### Goal of the exercise
Each line below must be set down exactly as it stands.

[Source data]
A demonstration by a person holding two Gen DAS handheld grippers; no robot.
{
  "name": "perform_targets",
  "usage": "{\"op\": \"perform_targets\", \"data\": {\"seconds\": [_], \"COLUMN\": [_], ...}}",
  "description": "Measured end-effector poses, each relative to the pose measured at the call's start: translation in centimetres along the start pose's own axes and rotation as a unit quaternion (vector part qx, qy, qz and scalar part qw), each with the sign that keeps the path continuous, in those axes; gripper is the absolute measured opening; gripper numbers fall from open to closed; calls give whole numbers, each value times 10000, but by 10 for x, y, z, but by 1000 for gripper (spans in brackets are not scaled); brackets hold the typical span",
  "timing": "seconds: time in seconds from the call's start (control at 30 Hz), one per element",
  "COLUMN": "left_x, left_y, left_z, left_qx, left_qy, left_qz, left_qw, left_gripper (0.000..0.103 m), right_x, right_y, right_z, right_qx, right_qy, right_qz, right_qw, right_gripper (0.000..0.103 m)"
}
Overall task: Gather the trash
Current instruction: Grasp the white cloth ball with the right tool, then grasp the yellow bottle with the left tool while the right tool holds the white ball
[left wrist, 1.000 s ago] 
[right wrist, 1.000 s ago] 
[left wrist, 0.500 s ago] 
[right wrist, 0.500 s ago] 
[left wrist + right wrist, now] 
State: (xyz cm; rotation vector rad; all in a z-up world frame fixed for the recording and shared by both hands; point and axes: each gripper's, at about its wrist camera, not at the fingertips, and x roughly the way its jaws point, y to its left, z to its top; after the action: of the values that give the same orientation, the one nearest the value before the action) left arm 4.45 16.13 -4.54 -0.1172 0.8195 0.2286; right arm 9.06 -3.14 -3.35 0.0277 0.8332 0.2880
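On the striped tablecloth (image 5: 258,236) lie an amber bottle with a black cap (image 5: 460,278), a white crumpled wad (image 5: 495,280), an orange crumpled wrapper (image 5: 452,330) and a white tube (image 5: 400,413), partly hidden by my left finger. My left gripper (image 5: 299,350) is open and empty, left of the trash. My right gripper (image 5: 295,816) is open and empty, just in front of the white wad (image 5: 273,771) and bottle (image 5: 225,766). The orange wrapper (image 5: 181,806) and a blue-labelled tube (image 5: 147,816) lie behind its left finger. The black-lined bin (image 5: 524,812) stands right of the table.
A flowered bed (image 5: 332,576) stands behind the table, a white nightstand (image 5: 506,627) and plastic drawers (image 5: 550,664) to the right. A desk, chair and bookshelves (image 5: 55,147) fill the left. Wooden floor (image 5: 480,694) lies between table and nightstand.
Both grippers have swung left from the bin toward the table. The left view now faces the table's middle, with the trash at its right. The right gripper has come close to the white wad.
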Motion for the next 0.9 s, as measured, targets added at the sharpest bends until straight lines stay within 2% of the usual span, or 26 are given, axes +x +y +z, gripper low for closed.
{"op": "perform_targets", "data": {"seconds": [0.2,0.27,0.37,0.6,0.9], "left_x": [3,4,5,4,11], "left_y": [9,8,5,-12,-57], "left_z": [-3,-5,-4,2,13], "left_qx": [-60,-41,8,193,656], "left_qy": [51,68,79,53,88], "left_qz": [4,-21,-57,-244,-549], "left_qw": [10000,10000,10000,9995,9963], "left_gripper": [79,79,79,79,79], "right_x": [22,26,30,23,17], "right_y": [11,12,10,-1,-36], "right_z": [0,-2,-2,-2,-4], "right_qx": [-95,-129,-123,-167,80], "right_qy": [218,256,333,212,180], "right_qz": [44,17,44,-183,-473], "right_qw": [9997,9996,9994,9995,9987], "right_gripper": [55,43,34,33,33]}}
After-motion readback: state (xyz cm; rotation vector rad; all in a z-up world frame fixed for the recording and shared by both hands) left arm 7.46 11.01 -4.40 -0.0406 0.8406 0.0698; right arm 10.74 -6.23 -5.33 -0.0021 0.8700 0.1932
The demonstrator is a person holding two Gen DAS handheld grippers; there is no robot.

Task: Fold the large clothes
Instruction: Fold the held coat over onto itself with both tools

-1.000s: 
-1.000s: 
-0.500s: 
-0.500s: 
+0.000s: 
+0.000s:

### Task output
A demonstration by a person holding two Gen DAS handheld grippers; no robot.
{
  "name": "perform_targets",
  "usage": "{\"op\": \"perform_targets\", \"data\": {\"seconds\": [_], \"COLUMN\": [_], ...}}",
  "description": "Measured end-effector poses, each relative to the pose measured at the call's start: translation in centimetres along the start pose's own axes and rotation as a unit quaternion (vector part qx, qy, qz and scalar part qw), each with the sign that keeps the path continuous, in those axes; gripper is the absolute measured opening; gripper numbers fall from open to closed; calls give whole numbers, each value times 10000, but by 10 for x, y, z, but by 1000 for gripper (spans in brackets are not scaled); brackets hold the typical span",
  "timing": "seconds: time in seconds from the call's start (control at 30 Hz), one per element",
  "COLUMN": "left_x, left_y, left_z, left_qx, left_qy, left_qz, left_qw, left_gripper (0.000..0.103 m), right_x, right_y, right_z, right_qx, right_qy, right_qz, right_qw, right_gripper (0.000..0.103 m)"
}
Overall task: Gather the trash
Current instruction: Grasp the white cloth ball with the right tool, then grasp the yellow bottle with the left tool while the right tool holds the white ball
[left wrist, 1.000 s ago] 
[right wrist, 1.000 s ago] 
[left wrist, 0.500 s ago] 
[right wrist, 0.500 s ago] 
[left wrist + right wrist, now] 
State: (xyz cm; rotation vector rad; all in a z-up world frame fixed for the recording and shared by both hands; point and axes: each gripper's, at about its wrist camera, not at the fingertips, and x roughly the way its jaws point, y to its left, z to its top; after the action: of the values that give the same orientation, the one nearest the value before the action) left arm 4.45 16.13 -4.54 -0.1172 0.8195 0.2286; right arm 9.06 -3.14 -3.35 0.0277 0.8332 0.2880
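On the striped tablecloth (image 5: 258,236) lie an amber bottle with a black cap (image 5: 460,278), a white crumpled wad (image 5: 495,280), an orange crumpled wrapper (image 5: 452,330) and a white tube (image 5: 400,413), partly hidden by my left finger. My left gripper (image 5: 299,350) is open and empty, left of the trash. My right gripper (image 5: 295,816) is open and empty, just in front of the white wad (image 5: 273,771) and bottle (image 5: 225,766). The orange wrapper (image 5: 181,806) and a blue-labelled tube (image 5: 147,816) lie behind its left finger. The black-lined bin (image 5: 524,812) stands right of the table.
A flowered bed (image 5: 332,576) stands behind the table, a white nightstand (image 5: 506,627) and plastic drawers (image 5: 550,664) to the right. A desk, chair and bookshelves (image 5: 55,147) fill the left. Wooden floor (image 5: 480,694) lies between table and nightstand.
Both grippers have swung left from the bin toward the table. The left view now faces the table's middle, with the trash at its right. The right gripper has come close to the white wad.
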Motion for the next 0.9 s, as measured, targets added at the sharpest bends until straight lines stay within 2% of the usual span, or 26 are given, axes +x +y +z, gripper low for closed.
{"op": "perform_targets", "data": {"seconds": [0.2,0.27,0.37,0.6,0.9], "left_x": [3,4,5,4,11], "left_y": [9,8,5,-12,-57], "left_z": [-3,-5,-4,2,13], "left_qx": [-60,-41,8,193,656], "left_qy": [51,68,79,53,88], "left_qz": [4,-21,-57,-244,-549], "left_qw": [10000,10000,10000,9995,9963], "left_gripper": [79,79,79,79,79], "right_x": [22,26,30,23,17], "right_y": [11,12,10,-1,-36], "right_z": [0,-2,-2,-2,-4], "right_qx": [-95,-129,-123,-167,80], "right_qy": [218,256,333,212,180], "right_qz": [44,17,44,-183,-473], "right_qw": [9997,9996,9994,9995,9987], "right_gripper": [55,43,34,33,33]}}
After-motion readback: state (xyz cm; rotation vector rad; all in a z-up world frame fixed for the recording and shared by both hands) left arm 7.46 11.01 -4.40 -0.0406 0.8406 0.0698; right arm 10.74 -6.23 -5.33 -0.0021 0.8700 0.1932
The demonstrator is a person holding two Gen DAS handheld grippers; there is no robot.

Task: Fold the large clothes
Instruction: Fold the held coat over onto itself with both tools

-1.000s: 
-1.000s: 
-0.500s: 
-0.500s: 
+0.000s: 
+0.000s:

This concludes the response to the exercise.